What needs to be done
Each entry has to be printed again exactly.

BEGIN Provided material

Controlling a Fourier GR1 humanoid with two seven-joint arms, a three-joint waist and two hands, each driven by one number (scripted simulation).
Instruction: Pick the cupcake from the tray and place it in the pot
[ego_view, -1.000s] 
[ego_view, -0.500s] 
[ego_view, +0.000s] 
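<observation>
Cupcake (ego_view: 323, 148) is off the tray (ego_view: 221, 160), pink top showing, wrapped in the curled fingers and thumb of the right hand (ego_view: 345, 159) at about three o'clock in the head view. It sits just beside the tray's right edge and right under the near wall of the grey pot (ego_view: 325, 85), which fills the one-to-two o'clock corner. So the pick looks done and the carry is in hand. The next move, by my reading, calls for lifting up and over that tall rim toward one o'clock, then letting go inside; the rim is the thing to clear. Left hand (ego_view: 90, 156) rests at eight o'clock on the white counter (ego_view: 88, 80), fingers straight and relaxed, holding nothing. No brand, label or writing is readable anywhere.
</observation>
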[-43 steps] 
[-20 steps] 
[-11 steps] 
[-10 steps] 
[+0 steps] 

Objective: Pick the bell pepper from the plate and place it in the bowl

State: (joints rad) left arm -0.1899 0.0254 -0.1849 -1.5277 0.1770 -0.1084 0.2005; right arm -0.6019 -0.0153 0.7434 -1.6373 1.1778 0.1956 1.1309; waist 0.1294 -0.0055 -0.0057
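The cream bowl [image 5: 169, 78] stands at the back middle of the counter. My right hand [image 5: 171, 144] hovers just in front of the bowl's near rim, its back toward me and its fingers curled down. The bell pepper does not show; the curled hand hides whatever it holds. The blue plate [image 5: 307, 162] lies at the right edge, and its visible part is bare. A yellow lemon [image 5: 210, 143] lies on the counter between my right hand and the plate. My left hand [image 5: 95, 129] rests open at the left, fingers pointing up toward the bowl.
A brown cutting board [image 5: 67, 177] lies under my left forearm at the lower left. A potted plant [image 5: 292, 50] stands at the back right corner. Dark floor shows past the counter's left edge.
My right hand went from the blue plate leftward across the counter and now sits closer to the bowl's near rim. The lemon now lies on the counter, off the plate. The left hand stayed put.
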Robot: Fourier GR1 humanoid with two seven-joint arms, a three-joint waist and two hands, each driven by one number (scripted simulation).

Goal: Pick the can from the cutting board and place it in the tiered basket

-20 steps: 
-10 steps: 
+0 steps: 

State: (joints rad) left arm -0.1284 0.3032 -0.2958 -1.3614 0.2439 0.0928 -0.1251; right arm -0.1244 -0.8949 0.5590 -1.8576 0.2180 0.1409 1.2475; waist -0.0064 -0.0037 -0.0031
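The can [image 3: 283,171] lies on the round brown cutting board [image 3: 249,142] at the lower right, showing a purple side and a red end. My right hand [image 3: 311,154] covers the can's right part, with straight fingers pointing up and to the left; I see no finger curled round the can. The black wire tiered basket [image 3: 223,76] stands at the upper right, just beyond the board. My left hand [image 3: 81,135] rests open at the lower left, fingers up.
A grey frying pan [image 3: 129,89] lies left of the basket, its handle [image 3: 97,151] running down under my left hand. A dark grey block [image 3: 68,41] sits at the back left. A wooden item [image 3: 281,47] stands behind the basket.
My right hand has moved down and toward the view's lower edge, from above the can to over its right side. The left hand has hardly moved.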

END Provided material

Your solution
Controlling a Fourier GR1 humanoid with two seven-joint arms, a three-joint waist and two hands, each driven by one number (scripted simulation).
Instruction: Pick the cupcake from the tray and place it in the pot
[ego_view, -1.000s] 
[ego_view, -0.500s] 
[ego_view, +0.000s] 
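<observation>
Cupcake (ego_view: 323, 148) is off the tray (ego_view: 221, 160), pink top showing, wrapped in the curled fingers and thumb of the right hand (ego_view: 345, 159) at about three o'clock in the head view. It sits just beside the tray's right edge and right under the near wall of the grey pot (ego_view: 325, 85), which fills the one-to-two o'clock corner. So the pick looks done and the carry is in hand. The next move, by my reading, calls for lifting up and over that tall rim toward one o'clock, then letting go inside; the rim is the thing to clear. Left hand (ego_view: 90, 156) rests at eight o'clock on the white counter (ego_view: 88, 80), fingers straight and relaxed, holding nothing. No brand, label or writing is readable anywhere.
</observation>
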[-43 steps] 
[-20 steps] 
[-11 steps] 
[-10 steps] 
[+0 steps] 

Objective: Pick the bell pepper from the plate and place it in the bowl

State: (joints rad) left arm -0.1899 0.0254 -0.1849 -1.5277 0.1770 -0.1084 0.2005; right arm -0.6019 -0.0153 0.7434 -1.6373 1.1778 0.1956 1.1309; waist 0.1294 -0.0055 -0.0057
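The cream bowl [image 5: 169, 78] stands at the back middle of the counter. My right hand [image 5: 171, 144] hovers just in front of the bowl's near rim, its back toward me and its fingers curled down. The bell pepper does not show; the curled hand hides whatever it holds. The blue plate [image 5: 307, 162] lies at the right edge, and its visible part is bare. A yellow lemon [image 5: 210, 143] lies on the counter between my right hand and the plate. My left hand [image 5: 95, 129] rests open at the left, fingers pointing up toward the bowl.
A brown cutting board [image 5: 67, 177] lies under my left forearm at the lower left. A potted plant [image 5: 292, 50] stands at the back right corner. Dark floor shows past the counter's left edge.
My right hand went from the blue plate leftward across the counter and now sits closer to the bowl's near rim. The lemon now lies on the counter, off the plate. The left hand stayed put.
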Robot: Fourier GR1 humanoid with two seven-joint arms, a three-joint waist and two hands, each driven by one number (scripted simulation).

Goal: Pick the can from the cutting board and place it in the tiered basket

-20 steps: 
-10 steps: 
+0 steps: 

State: (joints rad) left arm -0.1284 0.3032 -0.2958 -1.3614 0.2439 0.0928 -0.1251; right arm -0.1244 -0.8949 0.5590 -1.8576 0.2180 0.1409 1.2475; waist -0.0064 -0.0037 -0.0031
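The can [image 3: 283,171] lies on the round brown cutting board [image 3: 249,142] at the lower right, showing a purple side and a red end. My right hand [image 3: 311,154] covers the can's right part, with straight fingers pointing up and to the left; I see no finger curled round the can. The black wire tiered basket [image 3: 223,76] stands at the upper right, just beyond the board. My left hand [image 3: 81,135] rests open at the lower left, fingers up.
A grey frying pan [image 3: 129,89] lies left of the basket, its handle [image 3: 97,151] running down under my left hand. A dark grey block [image 3: 68,41] sits at the back left. A wooden item [image 3: 281,47] stands behind the basket.
My right hand has moved down and toward the view's lower edge, from above the can to over its right side. The left hand has hardly moved.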

No more output is required.